_YOUR ASSIGNMENT_
Only a number is expected in reply: the number of lines below that include the word "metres".

_GIVEN INFORMATION_
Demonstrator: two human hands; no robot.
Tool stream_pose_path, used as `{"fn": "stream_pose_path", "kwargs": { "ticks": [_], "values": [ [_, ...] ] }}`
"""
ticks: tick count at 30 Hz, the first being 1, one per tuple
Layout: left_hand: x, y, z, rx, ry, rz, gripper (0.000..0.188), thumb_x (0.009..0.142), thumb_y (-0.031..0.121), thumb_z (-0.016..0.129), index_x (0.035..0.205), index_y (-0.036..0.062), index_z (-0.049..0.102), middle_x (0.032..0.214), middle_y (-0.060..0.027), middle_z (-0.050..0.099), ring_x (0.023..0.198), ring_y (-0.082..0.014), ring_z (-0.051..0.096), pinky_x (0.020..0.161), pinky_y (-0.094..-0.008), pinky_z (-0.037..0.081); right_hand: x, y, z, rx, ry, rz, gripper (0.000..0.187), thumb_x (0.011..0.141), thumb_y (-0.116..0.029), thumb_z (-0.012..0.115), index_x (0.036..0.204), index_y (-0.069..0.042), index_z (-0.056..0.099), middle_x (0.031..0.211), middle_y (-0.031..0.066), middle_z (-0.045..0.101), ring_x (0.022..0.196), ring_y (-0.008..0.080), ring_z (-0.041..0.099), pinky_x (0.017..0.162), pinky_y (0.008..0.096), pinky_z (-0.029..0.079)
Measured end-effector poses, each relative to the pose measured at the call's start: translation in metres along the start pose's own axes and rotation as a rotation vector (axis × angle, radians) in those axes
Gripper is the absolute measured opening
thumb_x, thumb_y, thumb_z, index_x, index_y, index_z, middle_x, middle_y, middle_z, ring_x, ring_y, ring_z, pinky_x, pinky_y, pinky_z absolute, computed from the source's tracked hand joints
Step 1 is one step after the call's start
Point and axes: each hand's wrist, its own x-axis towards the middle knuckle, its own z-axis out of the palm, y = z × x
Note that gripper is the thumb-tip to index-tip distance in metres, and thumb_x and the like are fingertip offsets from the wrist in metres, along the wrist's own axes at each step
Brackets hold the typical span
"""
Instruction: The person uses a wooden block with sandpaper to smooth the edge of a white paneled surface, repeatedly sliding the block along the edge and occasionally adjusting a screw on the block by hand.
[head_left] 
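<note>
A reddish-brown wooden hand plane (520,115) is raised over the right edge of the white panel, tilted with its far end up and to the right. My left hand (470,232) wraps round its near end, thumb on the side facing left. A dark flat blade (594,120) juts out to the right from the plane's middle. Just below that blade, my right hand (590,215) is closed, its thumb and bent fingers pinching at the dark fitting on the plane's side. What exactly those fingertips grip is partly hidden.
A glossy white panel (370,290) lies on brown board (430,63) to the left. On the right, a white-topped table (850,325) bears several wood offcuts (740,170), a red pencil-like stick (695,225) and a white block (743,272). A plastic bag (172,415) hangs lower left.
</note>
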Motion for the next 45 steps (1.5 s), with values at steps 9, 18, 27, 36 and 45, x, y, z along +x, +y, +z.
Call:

_EXERCISE RESPONSE_
2